Kaçakçılıkla Gayret Dairesinin faaliyetlerini yalnızca sayılarla ele almanın yanlış olacağını belirten Ersoy, yapıtların yurt dışına kaçırılmadan müze envanterlerine girmesi için Bakanlığın gerçekleştirdiği çalışmaları anlattı.

Ersoy, “Bakanlık yetkililerimiz Anadolu’yu adeta karış karış geziyor. Köy köy dolaşıp muhtarlarımız başta olmak üzere herkese bu gayretin kıymetini anlatıyor. Yalnızca yetişkinlerin bilinçlendirilmesi değil, geleceğimizin sahibi çocuklarımıza geçmişin mirasının değerini anlatmak için kıssa kitapları hazırlıyor, ağaç yaşken eğilir mantığıyla onlara eğitimler veriyoruz.” dedi.

Bakan Ersoy, yapıtların iadesinin sağlanmasına katkı sunanlara teşekkür ederek, kolektif muvaffakiyetin kültür mirasının korunmasına yönelik global ölçekteki çalışmalara katkı yapmasını ve gelecekteki çalışmalara ilham vermesini diledi. Danimarka’nın Ankara Büyükelçisi Ole Toft ise yapıtların ilişkin olduğu topraklara getirmiş olmaktan duyduğu memnuniyeti söz ederek şöyle konuştu:

“Tarihî yapıtların iadesi değerli lakin çoklukla karmaşık bir süreçtir.
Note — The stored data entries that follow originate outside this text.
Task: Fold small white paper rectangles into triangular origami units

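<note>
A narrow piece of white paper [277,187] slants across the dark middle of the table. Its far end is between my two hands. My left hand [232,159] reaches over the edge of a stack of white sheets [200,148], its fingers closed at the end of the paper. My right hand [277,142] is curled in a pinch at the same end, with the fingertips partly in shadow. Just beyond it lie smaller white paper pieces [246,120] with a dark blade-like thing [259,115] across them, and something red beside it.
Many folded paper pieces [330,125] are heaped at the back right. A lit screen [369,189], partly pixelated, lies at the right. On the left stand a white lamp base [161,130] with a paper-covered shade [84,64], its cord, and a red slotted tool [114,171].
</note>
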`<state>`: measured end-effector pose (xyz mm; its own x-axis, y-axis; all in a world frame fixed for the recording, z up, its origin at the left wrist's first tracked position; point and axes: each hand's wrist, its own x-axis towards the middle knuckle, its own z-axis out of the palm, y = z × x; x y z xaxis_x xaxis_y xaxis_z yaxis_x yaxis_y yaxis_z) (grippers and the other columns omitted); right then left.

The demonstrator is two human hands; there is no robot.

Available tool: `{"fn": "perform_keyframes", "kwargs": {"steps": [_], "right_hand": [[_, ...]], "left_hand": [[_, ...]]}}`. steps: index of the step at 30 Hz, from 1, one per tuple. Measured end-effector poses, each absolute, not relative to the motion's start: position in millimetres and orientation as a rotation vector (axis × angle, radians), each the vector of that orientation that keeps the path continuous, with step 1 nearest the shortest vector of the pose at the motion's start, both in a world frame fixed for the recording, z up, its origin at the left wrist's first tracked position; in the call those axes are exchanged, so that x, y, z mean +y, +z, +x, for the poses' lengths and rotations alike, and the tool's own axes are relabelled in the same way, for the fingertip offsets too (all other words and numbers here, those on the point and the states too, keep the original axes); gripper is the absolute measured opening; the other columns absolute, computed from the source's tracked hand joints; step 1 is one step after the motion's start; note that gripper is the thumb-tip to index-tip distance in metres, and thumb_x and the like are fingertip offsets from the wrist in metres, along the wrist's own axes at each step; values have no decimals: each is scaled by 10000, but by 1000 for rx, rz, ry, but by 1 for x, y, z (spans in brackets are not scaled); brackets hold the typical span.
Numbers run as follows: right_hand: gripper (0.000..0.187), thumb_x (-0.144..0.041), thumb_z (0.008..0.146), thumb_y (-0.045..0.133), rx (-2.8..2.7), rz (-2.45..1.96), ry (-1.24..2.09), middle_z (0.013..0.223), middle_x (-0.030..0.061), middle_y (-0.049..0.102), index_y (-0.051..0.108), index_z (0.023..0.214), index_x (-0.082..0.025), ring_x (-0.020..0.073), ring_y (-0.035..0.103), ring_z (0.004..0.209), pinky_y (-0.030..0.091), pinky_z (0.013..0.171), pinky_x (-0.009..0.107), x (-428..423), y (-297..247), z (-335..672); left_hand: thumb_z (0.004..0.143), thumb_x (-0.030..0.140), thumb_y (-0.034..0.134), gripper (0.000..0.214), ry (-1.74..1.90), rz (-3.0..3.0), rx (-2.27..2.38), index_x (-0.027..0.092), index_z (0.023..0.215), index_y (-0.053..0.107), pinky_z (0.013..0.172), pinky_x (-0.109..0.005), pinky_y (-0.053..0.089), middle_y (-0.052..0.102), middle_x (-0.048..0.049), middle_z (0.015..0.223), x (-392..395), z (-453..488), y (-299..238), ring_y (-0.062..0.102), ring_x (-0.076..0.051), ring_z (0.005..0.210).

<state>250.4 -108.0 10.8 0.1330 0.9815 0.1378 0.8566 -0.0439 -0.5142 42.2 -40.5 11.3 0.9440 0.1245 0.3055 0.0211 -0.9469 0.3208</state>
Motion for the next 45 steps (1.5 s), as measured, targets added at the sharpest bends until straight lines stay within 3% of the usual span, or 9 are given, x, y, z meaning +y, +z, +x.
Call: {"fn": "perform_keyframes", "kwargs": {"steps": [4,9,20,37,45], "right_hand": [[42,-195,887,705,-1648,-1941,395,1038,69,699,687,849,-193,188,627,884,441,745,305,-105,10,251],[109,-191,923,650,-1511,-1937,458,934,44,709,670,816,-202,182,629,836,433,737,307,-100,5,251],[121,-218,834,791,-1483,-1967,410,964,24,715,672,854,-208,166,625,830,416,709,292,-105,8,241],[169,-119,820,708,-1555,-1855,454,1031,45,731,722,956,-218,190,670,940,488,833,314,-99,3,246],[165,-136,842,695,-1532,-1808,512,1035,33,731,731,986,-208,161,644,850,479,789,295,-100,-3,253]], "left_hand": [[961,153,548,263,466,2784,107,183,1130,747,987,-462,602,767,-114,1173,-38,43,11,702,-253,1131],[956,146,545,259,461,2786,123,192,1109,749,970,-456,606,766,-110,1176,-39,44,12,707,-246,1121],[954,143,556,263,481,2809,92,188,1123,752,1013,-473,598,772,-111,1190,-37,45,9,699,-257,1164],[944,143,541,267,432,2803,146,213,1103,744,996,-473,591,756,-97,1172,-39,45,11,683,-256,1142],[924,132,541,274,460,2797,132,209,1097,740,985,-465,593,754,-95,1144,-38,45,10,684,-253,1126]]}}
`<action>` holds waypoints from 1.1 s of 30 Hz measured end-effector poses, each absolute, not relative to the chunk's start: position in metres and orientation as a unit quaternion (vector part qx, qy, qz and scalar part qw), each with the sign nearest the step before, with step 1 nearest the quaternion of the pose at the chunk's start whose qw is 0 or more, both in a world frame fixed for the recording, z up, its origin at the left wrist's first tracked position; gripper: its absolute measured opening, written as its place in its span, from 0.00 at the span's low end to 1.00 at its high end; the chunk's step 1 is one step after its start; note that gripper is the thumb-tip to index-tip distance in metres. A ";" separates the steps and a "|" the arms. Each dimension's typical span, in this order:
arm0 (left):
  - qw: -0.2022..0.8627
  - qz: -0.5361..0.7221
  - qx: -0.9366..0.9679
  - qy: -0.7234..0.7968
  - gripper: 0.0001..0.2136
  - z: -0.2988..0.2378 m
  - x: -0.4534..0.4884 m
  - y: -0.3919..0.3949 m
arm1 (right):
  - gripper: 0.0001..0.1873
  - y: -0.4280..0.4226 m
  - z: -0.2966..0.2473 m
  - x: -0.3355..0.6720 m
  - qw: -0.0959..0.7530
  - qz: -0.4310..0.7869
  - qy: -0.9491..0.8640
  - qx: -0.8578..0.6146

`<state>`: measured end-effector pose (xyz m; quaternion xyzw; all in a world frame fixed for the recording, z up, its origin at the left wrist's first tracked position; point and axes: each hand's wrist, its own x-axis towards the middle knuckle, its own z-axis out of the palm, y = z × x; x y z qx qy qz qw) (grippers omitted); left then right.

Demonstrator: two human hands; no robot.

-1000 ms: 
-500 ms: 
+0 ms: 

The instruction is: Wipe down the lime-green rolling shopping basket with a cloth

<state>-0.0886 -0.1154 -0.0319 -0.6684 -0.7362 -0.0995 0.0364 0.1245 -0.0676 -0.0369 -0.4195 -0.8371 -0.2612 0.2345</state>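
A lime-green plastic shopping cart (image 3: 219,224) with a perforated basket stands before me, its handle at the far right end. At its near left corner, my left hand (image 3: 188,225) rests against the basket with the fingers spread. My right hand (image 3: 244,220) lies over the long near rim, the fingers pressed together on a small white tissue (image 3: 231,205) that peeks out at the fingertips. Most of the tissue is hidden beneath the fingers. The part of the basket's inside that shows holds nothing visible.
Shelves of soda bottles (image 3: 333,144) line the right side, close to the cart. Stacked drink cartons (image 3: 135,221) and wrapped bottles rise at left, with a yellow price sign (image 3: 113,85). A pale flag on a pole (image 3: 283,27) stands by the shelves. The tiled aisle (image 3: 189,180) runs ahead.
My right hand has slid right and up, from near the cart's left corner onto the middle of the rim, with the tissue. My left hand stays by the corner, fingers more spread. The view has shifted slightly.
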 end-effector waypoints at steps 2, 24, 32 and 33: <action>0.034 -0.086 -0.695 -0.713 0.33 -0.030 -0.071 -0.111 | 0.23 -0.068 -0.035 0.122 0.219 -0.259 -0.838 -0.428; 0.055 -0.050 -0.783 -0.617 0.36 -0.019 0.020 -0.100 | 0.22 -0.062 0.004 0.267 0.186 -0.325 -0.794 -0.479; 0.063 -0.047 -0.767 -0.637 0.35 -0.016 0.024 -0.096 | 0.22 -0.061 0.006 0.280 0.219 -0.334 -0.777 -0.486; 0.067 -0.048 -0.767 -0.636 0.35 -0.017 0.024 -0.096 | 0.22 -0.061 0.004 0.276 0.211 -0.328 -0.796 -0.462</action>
Ve bugün bizatihi Türkiye ve Danimarka olarak birlikte İmparator başı özelinde hoş bir tahlil üretebildik. Burada karşılıklı saygı ve iş birliği olduğu süreç sonucunda bu noktaya gelmiş olmayı da kutluyoruz. Danimarka’nın Glyptotek Müzesi sadece heykel başını değil 48 adet pişmiş toprak levhayı da iade ediyor. Levhaların iadesi Türkiye’nin talebi olmadan lakin Glyptotek Müzesi’nin iç incelemeleri sonucunda pişmiş toprak yapıtların Türkiye’ye ilişkin olduğunun anlaşılması üzerine müzenin teşebbüsüyle gerçekleşmiştir. Geçtiğimiz yıl Türkiye’yi 350 bin Danimarkalı ziyaret etti. Bunların 200 bini Antalya bölgesine geldi. Hoş tabiatı ve iklimiyle Tü6Danimarkalı turistler her vakit cazibe noktası olmuştur. Önümüzdeki devir daha fazla Danimarkalı turist Türkiye’yi ziyaret edecek ve bu bağlamda bu hoş yapıtları görmeye Antalya müzesine gelmelerine ilham olacaktır.”